Whistler sprint results:
4) Ivan Hanchard, 16:25.5
Junior Girls 4.5 km:
2) Amanda Wilson, 28:43.5
Junior Boys 4.5 km:
2) Seton Kriese, 24:41.2
Juvenile 2.1 km:
3) Haley Hanchard, 16:33.7
Masters women 6km:
3) Callie Lancaster: 38:13.1
Whistler mass start results:
Juvenile 2.8 km:
2) Haley Hanchard, 19:33.2
Midget 2 km:
4) Ivan Hanchard, 15:46.8
Junior boys 6 km:
2) Seton Kriese, 29:38.6
Youth men 10 km:
2) Angus Tweedie: 40:01.2
1) Callie Lancaster: 47:42.1
Cross Country Ski Club:
Sixty competitors from around the northwest came out to Smithers in late December to compete in the first Northern Cup cross country races.
Like everyone else in the region, the Cross Country season was slow in starting, but has picked up with the recent snow.
“I think the conditions were pretty difficult to start, but we have enough snow now and our track setting crew are working hard and doing the best they can to make sure all the trails are in good shape,” cross country club member Ken Eng said.
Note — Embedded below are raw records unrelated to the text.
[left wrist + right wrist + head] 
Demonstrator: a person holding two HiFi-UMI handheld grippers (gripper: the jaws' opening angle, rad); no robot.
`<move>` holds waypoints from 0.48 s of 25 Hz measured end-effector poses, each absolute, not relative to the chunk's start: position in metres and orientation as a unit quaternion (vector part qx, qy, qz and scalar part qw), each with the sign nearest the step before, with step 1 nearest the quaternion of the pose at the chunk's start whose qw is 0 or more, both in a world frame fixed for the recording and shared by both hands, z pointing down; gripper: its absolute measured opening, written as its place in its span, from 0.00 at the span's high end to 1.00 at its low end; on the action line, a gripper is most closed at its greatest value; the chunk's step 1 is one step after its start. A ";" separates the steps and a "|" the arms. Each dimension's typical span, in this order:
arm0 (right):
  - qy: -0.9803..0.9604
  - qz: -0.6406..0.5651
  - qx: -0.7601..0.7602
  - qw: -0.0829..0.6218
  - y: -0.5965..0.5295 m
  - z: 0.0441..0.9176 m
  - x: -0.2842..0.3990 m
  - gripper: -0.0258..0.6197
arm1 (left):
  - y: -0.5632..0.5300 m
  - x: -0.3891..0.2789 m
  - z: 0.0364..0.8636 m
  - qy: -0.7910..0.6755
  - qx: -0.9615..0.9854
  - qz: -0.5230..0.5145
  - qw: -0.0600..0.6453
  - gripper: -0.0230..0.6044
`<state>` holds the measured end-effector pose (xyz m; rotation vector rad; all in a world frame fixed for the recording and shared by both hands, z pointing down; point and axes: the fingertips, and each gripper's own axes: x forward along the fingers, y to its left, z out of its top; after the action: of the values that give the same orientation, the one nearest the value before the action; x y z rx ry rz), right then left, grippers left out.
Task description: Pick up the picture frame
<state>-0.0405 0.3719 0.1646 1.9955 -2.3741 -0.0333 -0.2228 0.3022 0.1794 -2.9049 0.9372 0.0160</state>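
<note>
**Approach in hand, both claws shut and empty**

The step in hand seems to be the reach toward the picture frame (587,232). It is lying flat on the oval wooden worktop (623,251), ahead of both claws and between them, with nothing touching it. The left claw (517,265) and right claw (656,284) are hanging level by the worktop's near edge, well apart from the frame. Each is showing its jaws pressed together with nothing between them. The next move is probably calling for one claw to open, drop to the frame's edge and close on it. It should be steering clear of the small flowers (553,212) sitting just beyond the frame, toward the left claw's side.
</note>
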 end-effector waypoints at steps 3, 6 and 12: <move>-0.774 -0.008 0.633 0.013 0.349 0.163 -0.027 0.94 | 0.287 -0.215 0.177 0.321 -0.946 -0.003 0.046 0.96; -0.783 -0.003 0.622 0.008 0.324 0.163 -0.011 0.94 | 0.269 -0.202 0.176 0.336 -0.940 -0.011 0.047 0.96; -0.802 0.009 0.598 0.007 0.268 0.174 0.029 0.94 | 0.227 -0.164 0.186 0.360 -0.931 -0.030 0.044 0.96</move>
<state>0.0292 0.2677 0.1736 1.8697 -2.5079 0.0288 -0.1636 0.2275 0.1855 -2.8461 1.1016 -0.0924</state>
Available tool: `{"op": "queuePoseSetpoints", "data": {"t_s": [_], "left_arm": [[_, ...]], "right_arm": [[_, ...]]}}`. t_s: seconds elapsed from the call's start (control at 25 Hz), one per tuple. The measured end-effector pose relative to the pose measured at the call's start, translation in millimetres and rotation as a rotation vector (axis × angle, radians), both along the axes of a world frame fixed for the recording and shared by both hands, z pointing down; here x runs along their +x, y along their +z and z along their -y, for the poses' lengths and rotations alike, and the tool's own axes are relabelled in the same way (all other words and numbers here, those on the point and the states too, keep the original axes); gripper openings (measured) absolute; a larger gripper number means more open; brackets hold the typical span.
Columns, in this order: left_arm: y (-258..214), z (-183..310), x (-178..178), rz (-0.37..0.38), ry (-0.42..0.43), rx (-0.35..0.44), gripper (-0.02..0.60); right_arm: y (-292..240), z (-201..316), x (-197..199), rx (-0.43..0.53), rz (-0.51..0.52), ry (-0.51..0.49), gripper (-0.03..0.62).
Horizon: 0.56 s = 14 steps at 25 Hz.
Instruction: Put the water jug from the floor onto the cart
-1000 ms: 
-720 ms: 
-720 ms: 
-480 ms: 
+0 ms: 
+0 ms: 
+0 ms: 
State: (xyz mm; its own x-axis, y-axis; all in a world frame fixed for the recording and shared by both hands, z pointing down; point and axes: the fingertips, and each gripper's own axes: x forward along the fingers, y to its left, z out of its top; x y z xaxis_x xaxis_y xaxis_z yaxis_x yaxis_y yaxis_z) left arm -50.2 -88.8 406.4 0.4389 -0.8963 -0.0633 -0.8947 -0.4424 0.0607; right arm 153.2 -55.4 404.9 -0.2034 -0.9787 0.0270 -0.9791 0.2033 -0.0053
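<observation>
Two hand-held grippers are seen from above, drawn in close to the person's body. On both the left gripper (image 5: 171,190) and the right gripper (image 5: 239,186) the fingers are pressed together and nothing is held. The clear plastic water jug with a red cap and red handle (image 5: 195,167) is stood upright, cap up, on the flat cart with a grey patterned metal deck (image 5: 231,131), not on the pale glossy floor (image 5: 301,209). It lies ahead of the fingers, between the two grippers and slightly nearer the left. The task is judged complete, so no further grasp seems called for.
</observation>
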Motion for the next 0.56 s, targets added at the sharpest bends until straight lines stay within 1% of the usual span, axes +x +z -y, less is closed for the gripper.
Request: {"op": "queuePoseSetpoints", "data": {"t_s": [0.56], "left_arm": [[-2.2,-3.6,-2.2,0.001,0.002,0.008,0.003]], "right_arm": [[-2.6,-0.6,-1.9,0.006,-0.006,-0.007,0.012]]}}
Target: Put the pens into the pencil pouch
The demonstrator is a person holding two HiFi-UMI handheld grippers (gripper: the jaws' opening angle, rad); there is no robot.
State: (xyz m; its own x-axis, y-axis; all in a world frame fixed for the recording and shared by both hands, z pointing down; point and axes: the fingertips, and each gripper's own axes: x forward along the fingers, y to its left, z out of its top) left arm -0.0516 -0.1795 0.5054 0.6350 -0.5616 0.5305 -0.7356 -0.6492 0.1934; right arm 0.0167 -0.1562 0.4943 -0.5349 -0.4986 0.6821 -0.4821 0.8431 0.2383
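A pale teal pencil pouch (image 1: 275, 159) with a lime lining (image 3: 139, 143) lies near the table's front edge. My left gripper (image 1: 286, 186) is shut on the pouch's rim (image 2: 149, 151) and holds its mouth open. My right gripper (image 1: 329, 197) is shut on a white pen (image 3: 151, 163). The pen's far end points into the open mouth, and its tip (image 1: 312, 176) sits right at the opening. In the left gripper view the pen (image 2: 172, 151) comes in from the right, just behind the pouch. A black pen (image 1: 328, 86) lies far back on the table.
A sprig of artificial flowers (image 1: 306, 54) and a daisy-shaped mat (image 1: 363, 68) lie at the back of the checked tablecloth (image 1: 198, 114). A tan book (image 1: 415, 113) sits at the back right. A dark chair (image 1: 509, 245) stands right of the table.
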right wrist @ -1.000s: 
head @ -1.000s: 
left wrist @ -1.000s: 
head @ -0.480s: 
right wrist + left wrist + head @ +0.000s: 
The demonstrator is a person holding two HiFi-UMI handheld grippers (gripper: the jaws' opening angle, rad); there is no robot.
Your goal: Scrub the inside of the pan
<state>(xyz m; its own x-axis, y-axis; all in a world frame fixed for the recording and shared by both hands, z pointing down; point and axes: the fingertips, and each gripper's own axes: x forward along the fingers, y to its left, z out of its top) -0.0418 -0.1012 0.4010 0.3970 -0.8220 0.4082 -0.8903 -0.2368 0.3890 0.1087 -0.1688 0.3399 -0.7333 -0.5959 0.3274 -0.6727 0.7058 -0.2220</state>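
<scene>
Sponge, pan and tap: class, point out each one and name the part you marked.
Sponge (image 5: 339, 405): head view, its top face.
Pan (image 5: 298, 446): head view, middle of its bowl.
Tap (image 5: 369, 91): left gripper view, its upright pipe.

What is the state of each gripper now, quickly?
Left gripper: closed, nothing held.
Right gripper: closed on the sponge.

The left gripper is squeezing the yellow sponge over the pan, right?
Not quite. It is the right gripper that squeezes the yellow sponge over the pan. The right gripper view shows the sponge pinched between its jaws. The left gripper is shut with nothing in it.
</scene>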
“We are counting on getting some more snow and having a good year.”
Kids in the club range from the age of seven to 20.
The competitive racers practice two times a week, while the younger kids gets that are just getting into cross country skiing come once a week on weekends. There is also masters instruction for adults on Wednesday nights.
Competitive racers will also travel across northern B.C. to compete in the Northern Cup. The club that gets the most aggregate points at the end of the four races during the season, wins. They travelled to Vanderhoof this past weekend and will finish up the circuit in Burns Lake in February.
The club tries to balance having a mix of both serious racers competing in events and younger kids learning technique.
“The club has various segments,” Eng said. “We are trying to get as many kids from the younger ages as we can, but we also want to accommodate serious racers. We have some good, competitive skiers from around the valley. Over the years we’ve had people that have been on provincial teams and in the national program.”
Their next big event on Hudson Bay Mountain is the Chris Dahlie Open, on Feb. 14.